**WORK ITEM**
When you find the line with "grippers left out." among the records below, reproduce it and each line after it exactly, ending with the line with "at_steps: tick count".

**RECORDS FOR THIS EXERCISE**
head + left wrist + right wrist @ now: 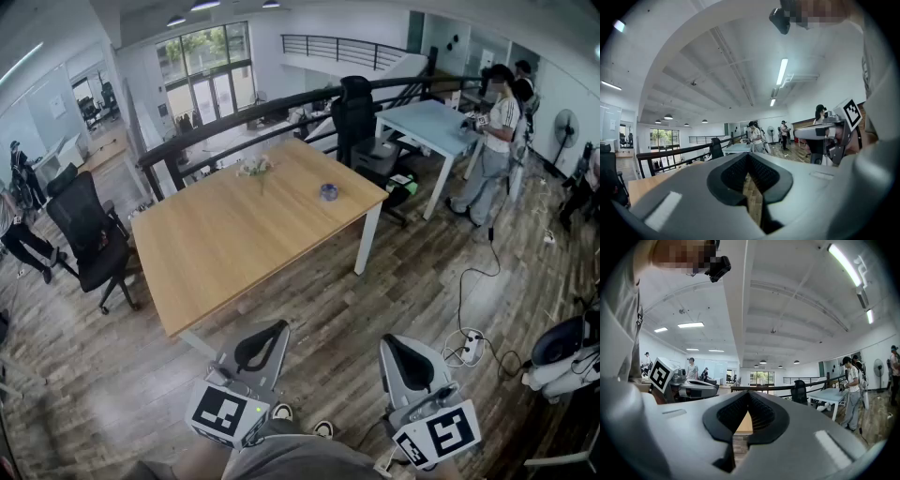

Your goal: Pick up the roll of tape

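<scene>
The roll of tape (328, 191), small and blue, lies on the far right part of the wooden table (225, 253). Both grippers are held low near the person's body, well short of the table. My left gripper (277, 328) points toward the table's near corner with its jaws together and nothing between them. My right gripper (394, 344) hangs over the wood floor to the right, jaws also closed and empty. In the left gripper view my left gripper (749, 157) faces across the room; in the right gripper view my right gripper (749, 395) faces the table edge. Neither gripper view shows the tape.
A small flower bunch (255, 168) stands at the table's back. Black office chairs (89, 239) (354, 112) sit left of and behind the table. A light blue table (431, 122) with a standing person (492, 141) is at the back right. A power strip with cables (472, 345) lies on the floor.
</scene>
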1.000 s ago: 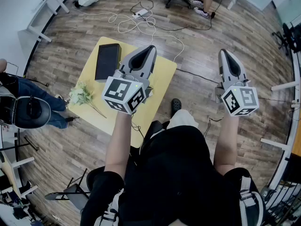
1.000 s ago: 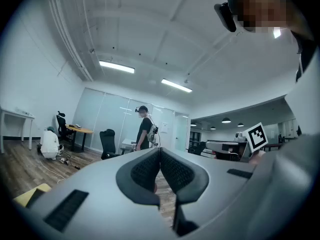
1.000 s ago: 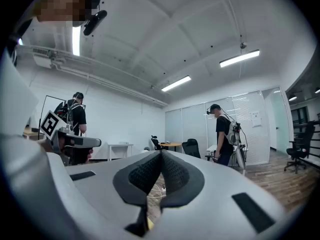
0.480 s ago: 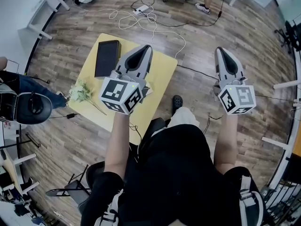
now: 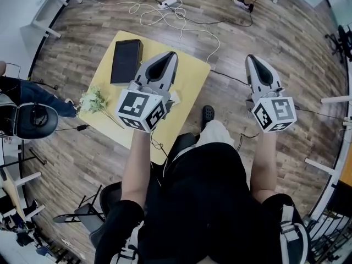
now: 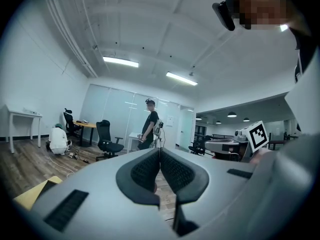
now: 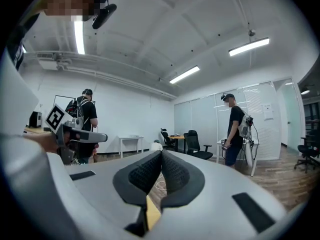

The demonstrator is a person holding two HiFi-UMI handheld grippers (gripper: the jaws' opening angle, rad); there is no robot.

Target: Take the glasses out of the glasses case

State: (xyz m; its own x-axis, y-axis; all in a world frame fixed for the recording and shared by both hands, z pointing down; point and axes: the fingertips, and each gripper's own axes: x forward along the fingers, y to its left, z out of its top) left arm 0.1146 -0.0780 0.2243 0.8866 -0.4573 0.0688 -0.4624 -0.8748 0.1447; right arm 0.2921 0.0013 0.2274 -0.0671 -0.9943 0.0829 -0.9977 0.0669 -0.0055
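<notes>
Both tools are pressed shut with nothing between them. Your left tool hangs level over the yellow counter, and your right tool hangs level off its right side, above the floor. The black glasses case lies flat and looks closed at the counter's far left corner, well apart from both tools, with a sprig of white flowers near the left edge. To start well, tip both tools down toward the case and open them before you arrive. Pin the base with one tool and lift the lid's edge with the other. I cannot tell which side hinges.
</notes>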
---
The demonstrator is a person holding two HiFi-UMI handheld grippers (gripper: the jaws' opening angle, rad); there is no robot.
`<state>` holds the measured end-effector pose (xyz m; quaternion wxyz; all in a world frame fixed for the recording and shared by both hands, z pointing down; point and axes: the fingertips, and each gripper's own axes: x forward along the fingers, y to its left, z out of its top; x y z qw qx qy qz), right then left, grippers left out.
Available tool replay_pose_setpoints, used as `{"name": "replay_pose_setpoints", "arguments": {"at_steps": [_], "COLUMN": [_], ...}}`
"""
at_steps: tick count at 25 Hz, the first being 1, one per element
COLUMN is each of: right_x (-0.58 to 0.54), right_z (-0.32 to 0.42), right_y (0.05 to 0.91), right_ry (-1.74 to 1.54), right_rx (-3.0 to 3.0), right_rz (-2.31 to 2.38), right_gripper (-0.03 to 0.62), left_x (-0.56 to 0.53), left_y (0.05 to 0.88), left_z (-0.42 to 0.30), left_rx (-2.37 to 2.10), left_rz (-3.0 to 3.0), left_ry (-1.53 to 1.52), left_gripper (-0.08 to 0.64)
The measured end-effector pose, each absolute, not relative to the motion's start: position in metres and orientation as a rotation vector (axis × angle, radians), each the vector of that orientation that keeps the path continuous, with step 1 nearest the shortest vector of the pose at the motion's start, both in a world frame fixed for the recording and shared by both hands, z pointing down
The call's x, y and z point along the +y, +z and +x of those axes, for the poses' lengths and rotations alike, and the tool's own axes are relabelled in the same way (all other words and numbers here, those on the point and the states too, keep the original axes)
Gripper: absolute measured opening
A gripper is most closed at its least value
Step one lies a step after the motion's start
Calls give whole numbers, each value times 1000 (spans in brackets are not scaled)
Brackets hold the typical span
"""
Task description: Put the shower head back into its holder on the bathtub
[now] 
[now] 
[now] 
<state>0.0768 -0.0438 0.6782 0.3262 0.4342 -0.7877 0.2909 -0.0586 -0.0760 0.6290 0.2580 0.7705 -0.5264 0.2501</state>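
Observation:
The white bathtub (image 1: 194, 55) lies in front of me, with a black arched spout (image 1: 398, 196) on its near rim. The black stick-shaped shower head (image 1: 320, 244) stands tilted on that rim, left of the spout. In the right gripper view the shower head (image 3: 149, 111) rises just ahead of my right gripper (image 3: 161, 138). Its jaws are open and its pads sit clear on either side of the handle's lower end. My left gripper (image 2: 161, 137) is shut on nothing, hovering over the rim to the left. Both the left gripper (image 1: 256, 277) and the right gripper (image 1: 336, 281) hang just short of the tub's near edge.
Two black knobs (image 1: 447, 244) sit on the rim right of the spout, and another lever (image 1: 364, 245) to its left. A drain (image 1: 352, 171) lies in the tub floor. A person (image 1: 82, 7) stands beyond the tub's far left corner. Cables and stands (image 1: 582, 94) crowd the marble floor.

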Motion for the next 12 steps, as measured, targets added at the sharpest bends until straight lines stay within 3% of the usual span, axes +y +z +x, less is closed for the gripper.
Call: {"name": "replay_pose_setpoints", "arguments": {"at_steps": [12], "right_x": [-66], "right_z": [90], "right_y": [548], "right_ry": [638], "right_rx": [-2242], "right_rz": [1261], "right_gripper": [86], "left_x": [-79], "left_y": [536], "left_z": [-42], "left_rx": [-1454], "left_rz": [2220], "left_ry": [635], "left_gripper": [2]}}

**WRITTEN ANSWER**
`<state>` holds the measured end-effector pose (xyz m; quaternion wxyz; all in a world frame fixed for the recording and shared by both hands, z pointing down; point and axes: the fingertips, and each gripper's own axes: x forward along the fingers, y to its left, z out of its top; x y z qw qx qy qz), right then left, grippers left out.
Available tool replay_pose_setpoints, used as `{"name": "replay_pose_setpoints", "arguments": {"at_steps": [_], "COLUMN": [_], ...}}`
"""
at_steps: tick count at 25 Hz, the first being 1, one per element

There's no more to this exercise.